What lines of the data below hold "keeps"? Show them.

"""

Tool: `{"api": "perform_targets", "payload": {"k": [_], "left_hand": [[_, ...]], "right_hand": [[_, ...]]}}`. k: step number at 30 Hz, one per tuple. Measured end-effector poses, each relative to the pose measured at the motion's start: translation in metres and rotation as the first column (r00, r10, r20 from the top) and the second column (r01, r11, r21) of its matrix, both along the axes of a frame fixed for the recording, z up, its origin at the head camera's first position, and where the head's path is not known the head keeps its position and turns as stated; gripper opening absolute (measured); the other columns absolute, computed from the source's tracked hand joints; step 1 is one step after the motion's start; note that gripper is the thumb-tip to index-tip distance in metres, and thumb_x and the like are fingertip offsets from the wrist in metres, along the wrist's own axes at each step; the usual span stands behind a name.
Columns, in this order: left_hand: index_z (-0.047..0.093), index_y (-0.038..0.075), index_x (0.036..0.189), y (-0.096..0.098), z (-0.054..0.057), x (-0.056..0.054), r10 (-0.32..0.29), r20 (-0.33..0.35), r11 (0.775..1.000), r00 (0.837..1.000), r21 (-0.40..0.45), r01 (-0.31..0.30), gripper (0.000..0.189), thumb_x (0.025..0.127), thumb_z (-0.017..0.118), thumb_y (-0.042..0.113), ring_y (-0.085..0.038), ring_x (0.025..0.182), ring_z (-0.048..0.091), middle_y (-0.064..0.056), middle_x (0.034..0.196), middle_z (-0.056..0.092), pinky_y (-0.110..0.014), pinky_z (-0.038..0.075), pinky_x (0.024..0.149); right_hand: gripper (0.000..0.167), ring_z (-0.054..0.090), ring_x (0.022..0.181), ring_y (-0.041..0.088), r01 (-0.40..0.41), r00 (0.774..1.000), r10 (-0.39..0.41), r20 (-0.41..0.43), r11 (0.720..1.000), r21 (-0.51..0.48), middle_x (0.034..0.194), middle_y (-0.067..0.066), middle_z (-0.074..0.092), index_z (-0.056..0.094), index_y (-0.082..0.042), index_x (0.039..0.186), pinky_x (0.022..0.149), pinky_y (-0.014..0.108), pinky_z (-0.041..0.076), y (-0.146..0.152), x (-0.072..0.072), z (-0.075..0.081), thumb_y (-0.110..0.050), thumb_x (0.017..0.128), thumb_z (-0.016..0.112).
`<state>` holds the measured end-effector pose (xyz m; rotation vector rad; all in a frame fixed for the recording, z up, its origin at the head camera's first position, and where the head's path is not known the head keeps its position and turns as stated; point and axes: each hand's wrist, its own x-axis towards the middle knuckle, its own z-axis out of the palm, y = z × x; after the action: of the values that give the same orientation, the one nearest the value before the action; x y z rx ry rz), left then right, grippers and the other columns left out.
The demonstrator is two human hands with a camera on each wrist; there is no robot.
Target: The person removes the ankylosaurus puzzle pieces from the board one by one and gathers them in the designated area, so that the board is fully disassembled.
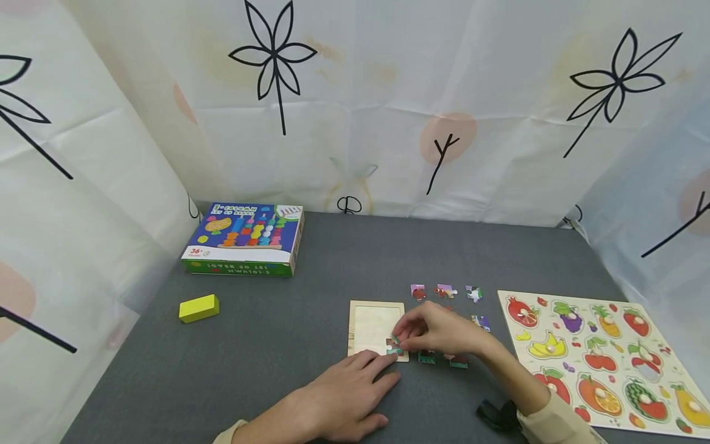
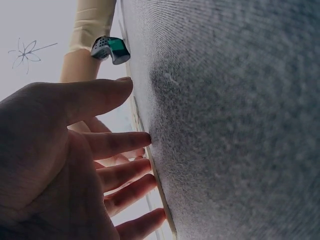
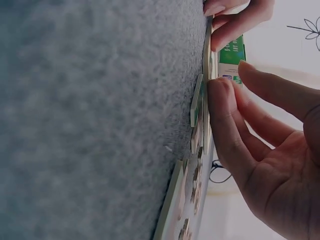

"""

OUTPUT FOR THIS EXERCISE:
Tool: `{"api": "perform_targets", "payload": {"k": [_], "left_hand": [[_, ...]], "right_hand": [[_, ...]]}}`. k: step number at 30 Hz, one per tuple. Measured end-effector poses, each relative to the pose measured at the motion's start: translation in metres and rotation as the first column (r00, r10, r20 from the top) and the second column (r01, r11, r21) of its matrix, both along the axes of a frame fixed for the recording, z up, its origin at the head camera's first position, and where the head's path is not known the head keeps its position and turns as stated; gripper opening absolute (measured); the other columns absolute, computed from the source's tracked hand joints; step 1 is one step after the motion's start; note that gripper is the thumb-tip to index-tip distance in metres, and thumb_x and the like are fingertip offsets from the wrist in metres, along the wrist's own axes at each step; the usual span stands behind a name.
`<state>` holds the measured end-effector pose (xyz m; rotation vector rad; all in a frame fixed for the recording, z up, its origin at the head camera's first position, and where the head's path is not known the head keeps its position and turns as stated; point and axes: each hand's wrist, its own x-axis towards the middle knuckle, its own z-axis out of the palm, y = z × x; after the action: of the values that give the same orientation, the one nearest the value before the action; x y z rx ry rz), left then right, grippers and the other columns left out.

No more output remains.